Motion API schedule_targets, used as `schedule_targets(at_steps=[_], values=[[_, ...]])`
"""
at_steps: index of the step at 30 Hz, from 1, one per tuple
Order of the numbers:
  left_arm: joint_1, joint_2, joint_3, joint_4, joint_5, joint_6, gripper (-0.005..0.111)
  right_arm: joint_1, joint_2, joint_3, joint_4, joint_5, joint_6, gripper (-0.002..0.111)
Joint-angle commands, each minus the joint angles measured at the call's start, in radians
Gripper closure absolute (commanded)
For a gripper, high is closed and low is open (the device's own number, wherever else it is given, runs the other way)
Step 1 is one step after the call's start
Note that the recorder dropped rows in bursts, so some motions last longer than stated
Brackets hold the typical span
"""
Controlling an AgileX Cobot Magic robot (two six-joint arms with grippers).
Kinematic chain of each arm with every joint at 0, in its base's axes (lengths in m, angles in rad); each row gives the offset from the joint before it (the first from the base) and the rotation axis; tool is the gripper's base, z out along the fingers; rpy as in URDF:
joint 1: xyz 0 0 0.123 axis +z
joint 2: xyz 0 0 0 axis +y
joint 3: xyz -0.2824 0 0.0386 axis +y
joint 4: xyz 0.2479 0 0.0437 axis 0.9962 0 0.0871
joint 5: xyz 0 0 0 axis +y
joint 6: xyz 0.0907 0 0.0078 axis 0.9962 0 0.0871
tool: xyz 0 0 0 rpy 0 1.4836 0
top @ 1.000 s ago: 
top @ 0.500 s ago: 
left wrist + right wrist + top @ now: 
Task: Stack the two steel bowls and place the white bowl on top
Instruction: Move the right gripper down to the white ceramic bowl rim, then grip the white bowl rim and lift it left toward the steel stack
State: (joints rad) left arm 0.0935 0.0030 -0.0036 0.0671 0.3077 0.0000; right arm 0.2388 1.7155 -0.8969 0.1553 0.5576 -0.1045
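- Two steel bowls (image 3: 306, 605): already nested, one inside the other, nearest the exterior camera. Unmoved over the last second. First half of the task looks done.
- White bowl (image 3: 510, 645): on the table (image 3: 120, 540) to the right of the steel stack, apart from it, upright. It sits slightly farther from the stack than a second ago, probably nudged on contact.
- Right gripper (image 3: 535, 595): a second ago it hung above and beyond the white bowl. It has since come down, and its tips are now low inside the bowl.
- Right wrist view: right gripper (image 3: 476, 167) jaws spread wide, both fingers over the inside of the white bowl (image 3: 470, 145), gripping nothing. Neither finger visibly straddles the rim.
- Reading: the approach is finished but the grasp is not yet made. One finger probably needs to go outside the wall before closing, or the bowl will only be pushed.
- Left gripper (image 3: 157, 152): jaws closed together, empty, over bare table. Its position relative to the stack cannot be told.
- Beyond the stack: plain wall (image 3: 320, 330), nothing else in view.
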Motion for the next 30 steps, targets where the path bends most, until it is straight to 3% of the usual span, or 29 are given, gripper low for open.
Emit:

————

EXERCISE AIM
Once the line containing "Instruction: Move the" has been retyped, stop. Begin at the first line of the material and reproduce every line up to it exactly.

ANSWER BELOW
Motion API schedule_targets, used as `schedule_targets(at_steps=[_], values=[[_, ...]])`
"""
at_steps: index of the step at 30 Hz, from 1, one per tuple
Order of the numbers:
  left_arm: joint_1, joint_2, joint_3, joint_4, joint_5, joint_6, gripper (-0.005..0.111)
  right_arm: joint_1, joint_2, joint_3, joint_4, joint_5, joint_6, gripper (-0.002..0.111)
Joint-angle commands, each minus the joint angles measured at the call's start, in radians
Gripper closure absolute (commanded)
For a gripper, high is closed and low is open (the device's own number, wherever else it is given, runs the other way)
Step 1 is one step after the call's start
Note that the recorder dropped rows in bursts, so some motions last longer than stated
Brackets hold the typical span
"""
Controlling an AgileX Cobot Magic robot (two six-joint arms with grippers).
Kinematic chain of each arm with every joint at 0, in its base's axes (lengths in m, angles in rad); each row gives the offset from the joint before it (the first from the base) and the rotation axis; tool is the gripper's base, z out along the fingers; rpy as in URDF:
joint 1: xyz 0 0 0.123 axis +z
joint 2: xyz 0 0 0 axis +y
joint 3: xyz -0.2824 0 0.0386 axis +y
joint 4: xyz 0.2479 0 0.0437 axis 0.9962 0 0.0871
joint 5: xyz 0 0 0 axis +y
joint 6: xyz 0.0907 0 0.0078 axis 0.9962 0 0.0871
tool: xyz 0 0 0 rpy 0 1.4836 0
top @ 1.000 s ago: 
top @ 0.500 s ago: 
left wrist + right wrist + top @ now: 
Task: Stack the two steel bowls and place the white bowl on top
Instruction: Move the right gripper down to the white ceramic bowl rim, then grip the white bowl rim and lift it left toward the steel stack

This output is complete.